*Data excerpts*.
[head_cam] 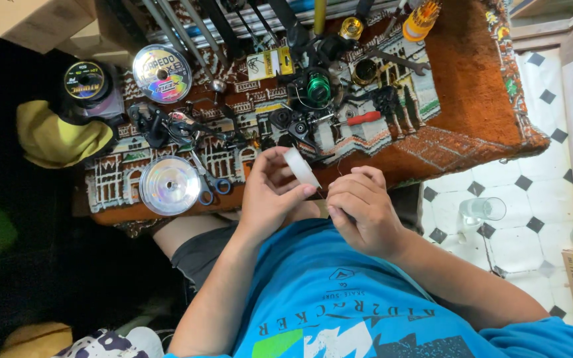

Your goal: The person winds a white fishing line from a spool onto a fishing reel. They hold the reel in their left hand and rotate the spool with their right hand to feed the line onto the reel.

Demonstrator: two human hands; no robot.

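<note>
**Thin line drawn off a small white spool**

The small white spool (300, 167) is in the air above the near edge of the patterned rug (472, 99), which covers the bench. The left hand (270, 192) grips this spool between thumb and fingers. The right hand (361, 202), just beside the spool, is closed in a pinch, apparently on a very thin line; the line itself is too fine to see. I think the step goes well if the pinch stays close to the spool and the line stays tight. Beyond the spool, on the rug, lie scissors (208, 180), a flat clear disc spool (169, 185), a red-handled screwdriver (361, 119) and a green fishing reel (318, 87).
</note>
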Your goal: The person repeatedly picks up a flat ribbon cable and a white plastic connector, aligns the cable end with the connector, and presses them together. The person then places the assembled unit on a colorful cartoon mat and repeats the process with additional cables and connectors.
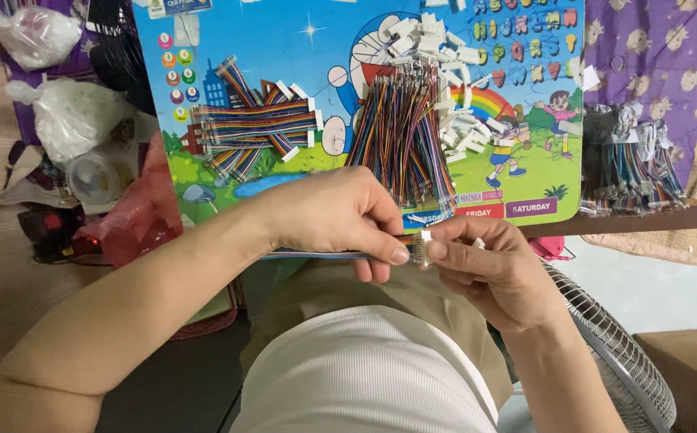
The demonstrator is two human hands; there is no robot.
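Flat rainbow ribbon cable held level at centre, near edge of counter, above our lap. Our left hand pinches cable end, fingers closed on wires. Our right hand grips small white connector housing between thumb and forefinger, touching wire tips. We judge: keep wires flat, aligned square to housing. Far: loose wire bundle, white housing pile, finished cables on cartoon board. Fan grille near right.

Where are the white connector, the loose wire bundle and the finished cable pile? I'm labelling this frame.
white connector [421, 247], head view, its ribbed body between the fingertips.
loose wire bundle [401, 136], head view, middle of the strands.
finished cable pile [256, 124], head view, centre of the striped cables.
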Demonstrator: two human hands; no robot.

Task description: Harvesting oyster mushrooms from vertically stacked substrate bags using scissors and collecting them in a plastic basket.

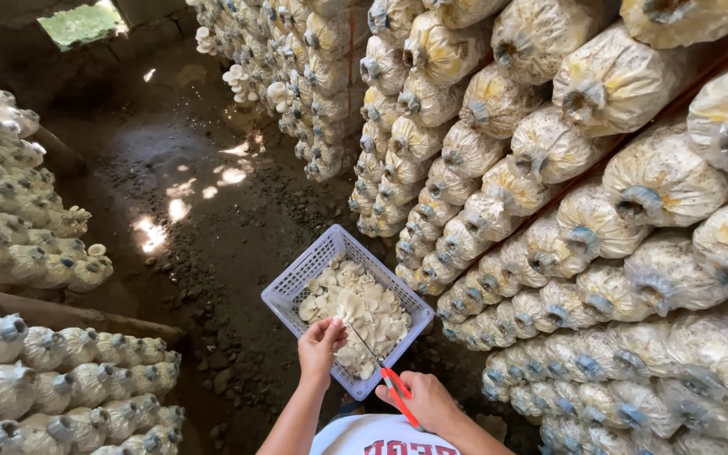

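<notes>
Pale mushroom [340,320] pinched in left hand [320,344] fingertips, above basket [290,285], at 12 o'clock from body. Right hand [425,399] closed around scissors [381,371], blades reaching mushroom stem. Mushroom probably light, soft, easily torn; better hold by stem, gently. Grow bags [549,253] stacked at 3 o'clock.

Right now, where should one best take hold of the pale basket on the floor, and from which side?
Probably the basket rim, at its two short ends, coming from above: it sits level with the mushrooms heaped inside, and the mesh walls look thin.
</notes>
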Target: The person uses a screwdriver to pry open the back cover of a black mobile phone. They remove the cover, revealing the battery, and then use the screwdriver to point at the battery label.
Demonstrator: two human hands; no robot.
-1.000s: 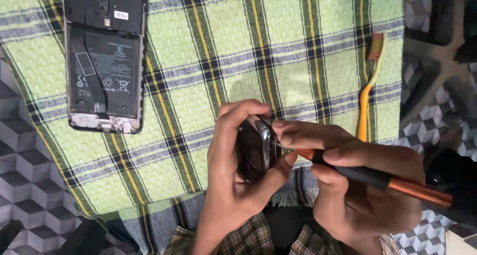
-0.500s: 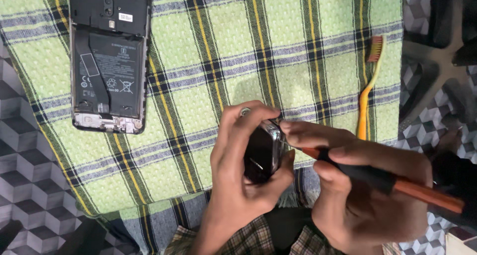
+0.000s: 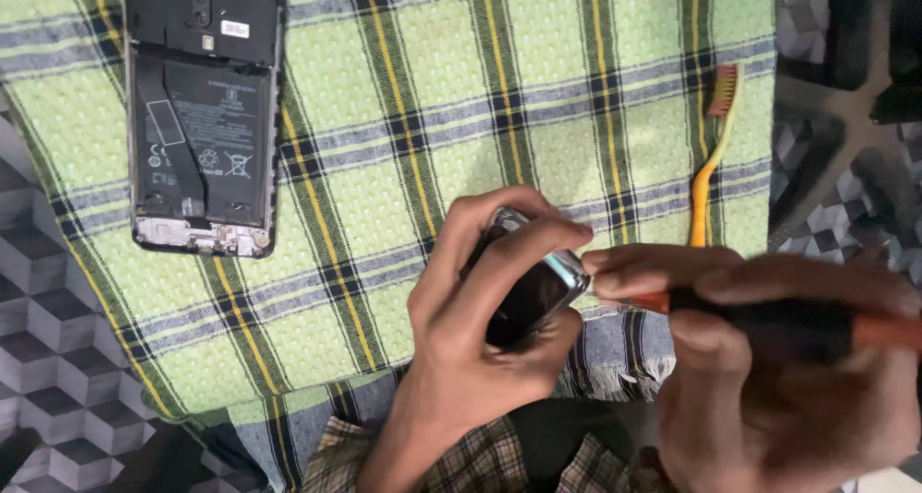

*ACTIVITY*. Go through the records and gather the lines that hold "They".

*SOLUTION FOR THIS TASK*.
Your goal: The person winds a white fishing line from a spool onto a fishing reel. They hold the reel in their left hand and rotate the spool with their right hand to feed the line onto the reel.
Target: The person uses a screwdriver to pry open the back cover of a black mobile phone. They remove the cover, revealing the battery, and then use the screwdriver to point at the battery label.

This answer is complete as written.